> _GOAL OF THE EXERCISE_
Give back exactly the lines of the data below, starting with the line that has "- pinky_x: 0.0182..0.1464" and going on through the line that has "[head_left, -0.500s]".

━━━ EXERCISE DATA ━━━

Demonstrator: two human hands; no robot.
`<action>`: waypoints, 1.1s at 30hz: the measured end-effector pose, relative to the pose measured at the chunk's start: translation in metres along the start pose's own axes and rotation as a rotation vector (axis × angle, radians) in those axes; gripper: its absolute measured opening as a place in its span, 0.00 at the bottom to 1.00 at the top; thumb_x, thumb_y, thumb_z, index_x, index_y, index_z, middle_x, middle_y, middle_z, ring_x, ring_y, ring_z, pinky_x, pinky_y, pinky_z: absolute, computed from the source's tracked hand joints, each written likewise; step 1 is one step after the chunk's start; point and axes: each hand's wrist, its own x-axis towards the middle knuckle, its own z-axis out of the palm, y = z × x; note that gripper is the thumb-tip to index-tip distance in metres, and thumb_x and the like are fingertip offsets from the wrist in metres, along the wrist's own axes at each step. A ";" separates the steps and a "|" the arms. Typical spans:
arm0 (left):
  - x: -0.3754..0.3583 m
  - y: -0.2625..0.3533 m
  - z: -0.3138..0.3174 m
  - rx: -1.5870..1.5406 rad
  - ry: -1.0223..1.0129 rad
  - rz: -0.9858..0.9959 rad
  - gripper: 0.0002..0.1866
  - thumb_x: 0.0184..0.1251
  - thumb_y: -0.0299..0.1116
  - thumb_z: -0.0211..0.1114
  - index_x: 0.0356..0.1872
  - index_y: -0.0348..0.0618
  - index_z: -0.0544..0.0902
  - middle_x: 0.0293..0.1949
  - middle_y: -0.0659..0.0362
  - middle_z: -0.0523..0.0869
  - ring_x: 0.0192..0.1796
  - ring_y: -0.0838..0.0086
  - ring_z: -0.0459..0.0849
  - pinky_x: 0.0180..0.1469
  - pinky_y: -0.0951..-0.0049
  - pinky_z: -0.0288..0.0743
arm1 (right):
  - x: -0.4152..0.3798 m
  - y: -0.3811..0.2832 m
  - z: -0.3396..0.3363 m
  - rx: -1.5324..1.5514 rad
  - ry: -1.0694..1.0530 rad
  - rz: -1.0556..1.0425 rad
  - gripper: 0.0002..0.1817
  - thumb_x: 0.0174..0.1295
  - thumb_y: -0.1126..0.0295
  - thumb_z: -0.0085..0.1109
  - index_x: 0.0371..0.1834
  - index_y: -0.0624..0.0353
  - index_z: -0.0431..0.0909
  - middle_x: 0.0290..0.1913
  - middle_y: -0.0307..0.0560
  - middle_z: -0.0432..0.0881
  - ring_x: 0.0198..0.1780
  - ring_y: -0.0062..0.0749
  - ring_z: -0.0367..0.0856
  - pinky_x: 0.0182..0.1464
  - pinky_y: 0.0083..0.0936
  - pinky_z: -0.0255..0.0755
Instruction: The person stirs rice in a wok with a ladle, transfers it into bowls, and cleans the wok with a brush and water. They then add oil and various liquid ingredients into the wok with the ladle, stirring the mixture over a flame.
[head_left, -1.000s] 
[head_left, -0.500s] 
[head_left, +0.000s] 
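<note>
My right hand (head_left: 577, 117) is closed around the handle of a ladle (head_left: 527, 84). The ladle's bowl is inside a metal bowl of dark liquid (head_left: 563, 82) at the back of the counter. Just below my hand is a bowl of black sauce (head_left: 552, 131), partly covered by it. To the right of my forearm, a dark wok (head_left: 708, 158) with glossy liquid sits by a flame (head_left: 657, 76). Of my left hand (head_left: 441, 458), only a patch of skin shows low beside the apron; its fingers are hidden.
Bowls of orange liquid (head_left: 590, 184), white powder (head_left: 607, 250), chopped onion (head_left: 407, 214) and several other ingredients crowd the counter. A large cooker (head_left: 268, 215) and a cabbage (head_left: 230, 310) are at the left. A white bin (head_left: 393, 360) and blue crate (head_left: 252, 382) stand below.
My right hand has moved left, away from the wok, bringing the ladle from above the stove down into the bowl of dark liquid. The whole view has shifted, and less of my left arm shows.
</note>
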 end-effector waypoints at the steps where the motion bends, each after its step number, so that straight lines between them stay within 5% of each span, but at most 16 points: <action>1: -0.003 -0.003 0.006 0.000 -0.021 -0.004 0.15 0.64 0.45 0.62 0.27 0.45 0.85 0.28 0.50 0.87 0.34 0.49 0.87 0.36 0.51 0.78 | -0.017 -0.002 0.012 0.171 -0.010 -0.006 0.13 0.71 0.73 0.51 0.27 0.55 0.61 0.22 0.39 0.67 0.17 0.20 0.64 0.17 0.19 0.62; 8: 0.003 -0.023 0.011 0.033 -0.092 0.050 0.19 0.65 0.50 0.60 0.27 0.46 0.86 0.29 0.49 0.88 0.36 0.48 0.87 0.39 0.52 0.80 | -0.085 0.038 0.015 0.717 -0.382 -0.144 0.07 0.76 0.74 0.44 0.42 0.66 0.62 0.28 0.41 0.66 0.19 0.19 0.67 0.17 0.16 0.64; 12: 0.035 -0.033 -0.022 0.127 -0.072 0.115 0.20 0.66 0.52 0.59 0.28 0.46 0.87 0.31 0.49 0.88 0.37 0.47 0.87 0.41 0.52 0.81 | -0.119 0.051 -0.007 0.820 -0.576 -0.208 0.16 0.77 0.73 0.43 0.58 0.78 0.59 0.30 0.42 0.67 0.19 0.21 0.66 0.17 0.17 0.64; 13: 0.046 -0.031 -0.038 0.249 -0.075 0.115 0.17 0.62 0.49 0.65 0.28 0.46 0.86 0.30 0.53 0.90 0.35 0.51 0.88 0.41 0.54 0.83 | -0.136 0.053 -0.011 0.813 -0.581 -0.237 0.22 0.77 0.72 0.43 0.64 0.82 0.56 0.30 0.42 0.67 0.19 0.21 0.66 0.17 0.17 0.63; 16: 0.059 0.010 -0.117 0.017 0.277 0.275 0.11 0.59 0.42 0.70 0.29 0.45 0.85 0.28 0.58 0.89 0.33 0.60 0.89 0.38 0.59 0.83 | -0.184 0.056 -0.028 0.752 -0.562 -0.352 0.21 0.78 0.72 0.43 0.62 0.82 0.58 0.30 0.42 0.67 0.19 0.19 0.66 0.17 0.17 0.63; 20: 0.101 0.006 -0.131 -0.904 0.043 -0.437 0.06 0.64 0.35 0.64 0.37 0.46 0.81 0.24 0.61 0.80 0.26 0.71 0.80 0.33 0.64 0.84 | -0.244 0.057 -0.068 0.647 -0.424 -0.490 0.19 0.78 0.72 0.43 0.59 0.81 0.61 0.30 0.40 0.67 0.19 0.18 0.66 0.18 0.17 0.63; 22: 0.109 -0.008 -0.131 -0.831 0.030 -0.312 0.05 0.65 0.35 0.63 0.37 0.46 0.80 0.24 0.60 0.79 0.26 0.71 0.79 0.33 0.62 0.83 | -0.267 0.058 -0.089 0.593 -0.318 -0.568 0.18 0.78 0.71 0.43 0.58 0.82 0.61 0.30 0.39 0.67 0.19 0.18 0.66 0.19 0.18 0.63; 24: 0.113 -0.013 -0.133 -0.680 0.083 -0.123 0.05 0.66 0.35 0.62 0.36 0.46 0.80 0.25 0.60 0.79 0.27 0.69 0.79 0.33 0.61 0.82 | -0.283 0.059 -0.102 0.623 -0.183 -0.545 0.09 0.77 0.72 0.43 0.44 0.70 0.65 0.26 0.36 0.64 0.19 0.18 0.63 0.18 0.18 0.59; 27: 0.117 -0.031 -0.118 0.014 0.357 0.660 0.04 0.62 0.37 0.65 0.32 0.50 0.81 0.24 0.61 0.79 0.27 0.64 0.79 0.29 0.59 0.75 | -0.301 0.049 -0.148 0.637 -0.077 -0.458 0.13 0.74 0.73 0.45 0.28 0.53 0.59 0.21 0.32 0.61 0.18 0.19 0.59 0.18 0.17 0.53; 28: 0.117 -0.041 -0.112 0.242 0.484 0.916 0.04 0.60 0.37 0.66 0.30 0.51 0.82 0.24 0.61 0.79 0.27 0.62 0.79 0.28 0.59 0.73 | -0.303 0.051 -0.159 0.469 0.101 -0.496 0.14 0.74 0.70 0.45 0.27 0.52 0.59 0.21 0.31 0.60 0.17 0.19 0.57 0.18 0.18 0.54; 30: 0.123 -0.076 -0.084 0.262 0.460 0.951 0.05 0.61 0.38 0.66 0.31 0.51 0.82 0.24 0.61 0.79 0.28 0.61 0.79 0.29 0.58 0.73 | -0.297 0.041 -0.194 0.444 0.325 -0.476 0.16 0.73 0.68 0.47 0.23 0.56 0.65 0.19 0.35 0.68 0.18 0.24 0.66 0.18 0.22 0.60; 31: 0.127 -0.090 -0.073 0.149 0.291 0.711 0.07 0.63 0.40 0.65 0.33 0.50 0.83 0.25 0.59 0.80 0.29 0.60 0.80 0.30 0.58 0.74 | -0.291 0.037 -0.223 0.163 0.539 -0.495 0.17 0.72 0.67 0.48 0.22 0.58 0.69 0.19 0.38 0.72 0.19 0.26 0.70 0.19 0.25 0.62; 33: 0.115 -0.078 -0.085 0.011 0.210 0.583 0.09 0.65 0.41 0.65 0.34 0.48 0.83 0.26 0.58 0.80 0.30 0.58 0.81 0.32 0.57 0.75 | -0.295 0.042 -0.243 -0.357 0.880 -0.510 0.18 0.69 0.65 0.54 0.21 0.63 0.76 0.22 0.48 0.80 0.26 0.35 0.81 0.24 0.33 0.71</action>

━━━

> _RESULT_
  - pinky_x: 0.0182..0.1464
  - pinky_y: 0.0083..0.0936
  - pinky_z: -0.0255..0.0755
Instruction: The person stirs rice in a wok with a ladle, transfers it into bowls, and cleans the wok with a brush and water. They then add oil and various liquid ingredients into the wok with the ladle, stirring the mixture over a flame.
[head_left, -1.000s] 
[head_left, -0.500s] 

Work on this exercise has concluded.